[DATA PROVIDED]
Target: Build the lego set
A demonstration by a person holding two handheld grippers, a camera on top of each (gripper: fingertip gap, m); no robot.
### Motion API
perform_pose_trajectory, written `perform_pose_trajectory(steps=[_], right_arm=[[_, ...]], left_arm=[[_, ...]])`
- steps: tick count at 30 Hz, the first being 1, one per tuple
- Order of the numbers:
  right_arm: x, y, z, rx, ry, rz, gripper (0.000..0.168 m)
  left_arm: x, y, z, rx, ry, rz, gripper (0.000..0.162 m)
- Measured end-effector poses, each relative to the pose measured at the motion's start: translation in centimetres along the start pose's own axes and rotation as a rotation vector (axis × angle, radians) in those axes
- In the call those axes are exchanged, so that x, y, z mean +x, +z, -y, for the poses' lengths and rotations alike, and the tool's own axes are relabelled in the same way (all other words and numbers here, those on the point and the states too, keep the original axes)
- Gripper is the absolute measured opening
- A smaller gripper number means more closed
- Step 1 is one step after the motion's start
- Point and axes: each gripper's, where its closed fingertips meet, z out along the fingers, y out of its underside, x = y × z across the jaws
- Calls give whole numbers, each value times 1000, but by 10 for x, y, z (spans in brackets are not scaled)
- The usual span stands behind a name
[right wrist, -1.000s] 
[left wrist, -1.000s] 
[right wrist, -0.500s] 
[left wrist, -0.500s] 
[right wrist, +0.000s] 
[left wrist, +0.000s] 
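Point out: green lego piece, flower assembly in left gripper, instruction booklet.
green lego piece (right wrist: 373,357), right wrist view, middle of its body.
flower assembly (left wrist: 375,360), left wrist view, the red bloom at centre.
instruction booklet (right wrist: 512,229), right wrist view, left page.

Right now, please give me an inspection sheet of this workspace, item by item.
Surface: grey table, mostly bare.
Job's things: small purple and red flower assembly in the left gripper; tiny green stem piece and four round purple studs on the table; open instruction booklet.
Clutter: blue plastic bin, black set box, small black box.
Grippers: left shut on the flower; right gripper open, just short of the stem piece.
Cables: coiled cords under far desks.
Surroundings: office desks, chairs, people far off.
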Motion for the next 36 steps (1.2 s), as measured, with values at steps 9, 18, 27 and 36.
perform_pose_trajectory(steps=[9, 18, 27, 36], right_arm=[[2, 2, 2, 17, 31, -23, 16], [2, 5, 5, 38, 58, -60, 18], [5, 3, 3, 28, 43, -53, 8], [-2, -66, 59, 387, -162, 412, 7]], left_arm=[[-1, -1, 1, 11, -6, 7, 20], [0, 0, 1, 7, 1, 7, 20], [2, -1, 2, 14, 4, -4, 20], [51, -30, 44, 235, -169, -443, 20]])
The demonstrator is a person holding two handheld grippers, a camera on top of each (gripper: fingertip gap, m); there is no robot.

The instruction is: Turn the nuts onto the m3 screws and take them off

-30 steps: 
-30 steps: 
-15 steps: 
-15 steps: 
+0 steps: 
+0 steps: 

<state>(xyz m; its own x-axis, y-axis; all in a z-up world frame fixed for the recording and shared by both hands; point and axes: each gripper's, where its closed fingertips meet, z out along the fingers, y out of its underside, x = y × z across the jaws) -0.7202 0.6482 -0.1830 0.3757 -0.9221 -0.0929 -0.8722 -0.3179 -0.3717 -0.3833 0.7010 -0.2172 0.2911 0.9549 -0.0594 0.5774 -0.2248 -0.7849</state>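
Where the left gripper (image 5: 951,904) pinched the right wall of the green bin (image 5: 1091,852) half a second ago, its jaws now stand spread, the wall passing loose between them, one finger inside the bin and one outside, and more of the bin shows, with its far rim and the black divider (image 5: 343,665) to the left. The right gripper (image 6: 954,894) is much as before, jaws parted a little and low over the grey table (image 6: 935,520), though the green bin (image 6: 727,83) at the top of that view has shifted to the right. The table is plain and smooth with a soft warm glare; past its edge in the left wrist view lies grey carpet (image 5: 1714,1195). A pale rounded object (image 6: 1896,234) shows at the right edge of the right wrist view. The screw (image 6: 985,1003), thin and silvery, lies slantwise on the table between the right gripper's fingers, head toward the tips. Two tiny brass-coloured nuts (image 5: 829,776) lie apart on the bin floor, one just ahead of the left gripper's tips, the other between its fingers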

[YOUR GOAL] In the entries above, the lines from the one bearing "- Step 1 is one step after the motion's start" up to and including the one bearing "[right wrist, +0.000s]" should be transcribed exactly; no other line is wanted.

[TASK SOLUTION]
- Step 1 is one step after the motion's start
- Point and axes: each gripper's, where its closed fingertips meet, z out along the fingers, y out of its underside, x = y × z across the jaws
- Calls give whole numbers, each value times 1000, but by 10 for x, y, z (spans in brackets are not scaled)
- The usual span stands behind a name
[right wrist, -1.000s] 
[left wrist, -1.000s] 
[right wrist, -0.500s] 
[left wrist, -0.500s] 
[right wrist, +0.000s] 

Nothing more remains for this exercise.